__Aim of the exercise__. Whatever appears in the listing must be reproduced exactly.

__Source records__.
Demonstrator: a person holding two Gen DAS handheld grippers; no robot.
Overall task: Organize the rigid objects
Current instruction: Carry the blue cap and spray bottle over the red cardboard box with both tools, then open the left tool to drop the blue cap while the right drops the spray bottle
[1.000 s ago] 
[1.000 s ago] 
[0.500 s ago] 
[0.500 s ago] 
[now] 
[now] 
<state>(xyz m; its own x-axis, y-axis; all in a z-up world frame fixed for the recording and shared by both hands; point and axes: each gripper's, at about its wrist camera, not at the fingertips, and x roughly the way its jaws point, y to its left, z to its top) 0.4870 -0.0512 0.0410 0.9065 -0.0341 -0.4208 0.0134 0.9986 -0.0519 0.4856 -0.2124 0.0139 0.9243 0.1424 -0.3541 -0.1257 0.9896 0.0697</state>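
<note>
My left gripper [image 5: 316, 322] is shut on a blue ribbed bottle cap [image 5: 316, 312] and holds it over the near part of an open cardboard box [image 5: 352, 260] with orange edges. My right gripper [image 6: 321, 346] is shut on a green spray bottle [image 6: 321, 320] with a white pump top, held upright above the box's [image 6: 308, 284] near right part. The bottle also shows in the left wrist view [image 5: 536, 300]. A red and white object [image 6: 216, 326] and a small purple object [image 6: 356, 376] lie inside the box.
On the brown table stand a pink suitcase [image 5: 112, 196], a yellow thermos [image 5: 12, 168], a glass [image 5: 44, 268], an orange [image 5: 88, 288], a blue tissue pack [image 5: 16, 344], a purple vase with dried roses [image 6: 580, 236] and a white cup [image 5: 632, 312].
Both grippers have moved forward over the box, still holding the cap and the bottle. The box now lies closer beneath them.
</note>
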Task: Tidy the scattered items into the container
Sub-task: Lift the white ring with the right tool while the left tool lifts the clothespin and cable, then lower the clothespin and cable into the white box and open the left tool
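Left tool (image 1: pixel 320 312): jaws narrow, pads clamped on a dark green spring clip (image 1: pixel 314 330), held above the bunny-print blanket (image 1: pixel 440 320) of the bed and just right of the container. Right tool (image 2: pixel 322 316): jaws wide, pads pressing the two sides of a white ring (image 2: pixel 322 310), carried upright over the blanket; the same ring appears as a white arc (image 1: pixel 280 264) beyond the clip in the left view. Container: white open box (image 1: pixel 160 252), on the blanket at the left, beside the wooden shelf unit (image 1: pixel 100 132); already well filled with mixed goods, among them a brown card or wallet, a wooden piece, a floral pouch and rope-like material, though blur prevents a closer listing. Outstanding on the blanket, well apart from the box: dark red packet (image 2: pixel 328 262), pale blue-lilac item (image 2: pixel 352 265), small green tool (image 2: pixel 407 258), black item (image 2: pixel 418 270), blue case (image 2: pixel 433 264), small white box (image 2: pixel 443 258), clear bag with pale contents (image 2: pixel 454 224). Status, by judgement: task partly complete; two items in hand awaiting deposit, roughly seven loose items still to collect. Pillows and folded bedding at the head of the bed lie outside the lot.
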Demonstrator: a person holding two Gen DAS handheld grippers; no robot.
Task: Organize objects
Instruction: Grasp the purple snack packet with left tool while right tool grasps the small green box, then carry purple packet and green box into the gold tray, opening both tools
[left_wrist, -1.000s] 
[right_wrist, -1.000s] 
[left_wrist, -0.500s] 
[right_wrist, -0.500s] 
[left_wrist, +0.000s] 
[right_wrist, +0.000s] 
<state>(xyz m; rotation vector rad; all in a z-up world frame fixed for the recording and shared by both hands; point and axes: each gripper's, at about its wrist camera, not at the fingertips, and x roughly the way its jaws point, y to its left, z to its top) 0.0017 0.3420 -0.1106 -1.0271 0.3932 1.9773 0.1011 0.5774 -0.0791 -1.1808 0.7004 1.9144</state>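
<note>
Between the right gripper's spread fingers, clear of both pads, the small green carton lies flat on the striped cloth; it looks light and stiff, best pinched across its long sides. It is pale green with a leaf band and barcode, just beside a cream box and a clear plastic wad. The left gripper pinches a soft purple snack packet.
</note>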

__Answer to the exercise__.
Demonstrator: a person holding two Gen DAS handheld grippers; no robot.
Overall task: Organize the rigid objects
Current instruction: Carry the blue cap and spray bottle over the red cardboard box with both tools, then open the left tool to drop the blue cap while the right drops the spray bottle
[1.000 s ago] 
[1.000 s ago] 
[0.500 s ago] 
[0.500 s ago] 
[now] 
[now] 
<state>(xyz m; its own x-axis, y-axis; all in a z-up world frame fixed for the recording and shared by both hands; point and axes: each gripper's, at about its wrist camera, not at the fingertips, and x roughly the way its jaws point, y to its left, z to its top) 0.4870 -0.0512 0.0410 0.9065 -0.0341 -0.4208 0.0134 0.9986 -0.0519 0.4856 -0.2124 0.0139 0.9243 0.1424 -0.3541 -0.1257 0.9896 0.0697</state>
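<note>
My left gripper [image 5: 316, 322] is shut on a blue ribbed bottle cap [image 5: 316, 312] and holds it over the near part of an open cardboard box [image 5: 352, 260] with orange edges. My right gripper [image 6: 321, 346] is shut on a green spray bottle [image 6: 321, 320] with a white pump top, held upright above the box's [image 6: 308, 284] near right part. The bottle also shows in the left wrist view [image 5: 536, 300]. A red and white object [image 6: 216, 326] and a small purple object [image 6: 356, 376] lie inside the box.
On the brown table stand a pink suitcase [image 5: 112, 196], a yellow thermos [image 5: 12, 168], a glass [image 5: 44, 268], an orange [image 5: 88, 288], a blue tissue pack [image 5: 16, 344], a purple vase with dried roses [image 6: 580, 236] and a white cup [image 5: 632, 312].
Both grippers have moved forward over the box, still holding the cap and the bottle. The box now lies closer beneath them.
</note>
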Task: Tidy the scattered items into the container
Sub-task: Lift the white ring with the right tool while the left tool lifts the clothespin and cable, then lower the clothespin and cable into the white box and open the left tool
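Left tool (image 1: pixel 320 312): jaws narrow, pads clamped on a dark green spring clip (image 1: pixel 314 330), held above the bunny-print blanket (image 1: pixel 440 320) of the bed and just right of the container. Right tool (image 2: pixel 322 316): jaws wide, pads pressing the two sides of a white ring (image 2: pixel 322 310), carried upright over the blanket; the same ring appears as a white arc (image 1: pixel 280 264) beyond the clip in the left view. Container: white open box (image 1: pixel 160 252), on the blanket at the left, beside the wooden shelf unit (image 1: pixel 100 132); already well filled with mixed goods, among them a brown card or wallet, a wooden piece, a floral pouch and rope-like material, though blur prevents a closer listing. Outstanding on the blanket, well apart from the box: dark red packet (image 2: pixel 328 262), pale blue-lilac item (image 2: pixel 352 265), small green tool (image 2: pixel 407 258), black item (image 2: pixel 418 270), blue case (image 2: pixel 433 264), small white box (image 2: pixel 443 258), clear bag with pale contents (image 2: pixel 454 224). Status, by judgement: task partly complete; two items in hand awaiting deposit, roughly seven loose items still to collect. Pillows and folded bedding at the head of the bed lie outside the lot.
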Demonstrator: a person holding two Gen DAS handheld grippers; no robot.
Task: Organize objects
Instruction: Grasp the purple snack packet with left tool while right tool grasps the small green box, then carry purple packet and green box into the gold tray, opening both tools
[left_wrist, -1.000s] 
[right_wrist, -1.000s] 
[left_wrist, -0.500s] 
[right_wrist, -0.500s] 
[left_wrist, +0.000s] 
[right_wrist, +0.000s] 
<state>(xyz m; rotation vector rad; all in a z-up world frame fixed for the recording and shared by both hands; point and axes: each gripper's, at about its wrist camera, not at the fingertips, and x roughly the way its jaws point, y to its left, z to its top) 0.0017 0.3420 -0.1106 -1.0271 0.3932 1.9773 0.1011 0.5774 -0.0791 -1.1808 0.7004 1.9144</state>
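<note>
Between the right gripper's spread fingers, clear of both pads, the small green carton lies flat on the striped cloth; it looks light and stiff, best pinched across its long sides. It is pale green with a leaf band and barcode, just beside a cream box and a clear plastic wad. The left gripper pinches a soft purple snack packet.
</note>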

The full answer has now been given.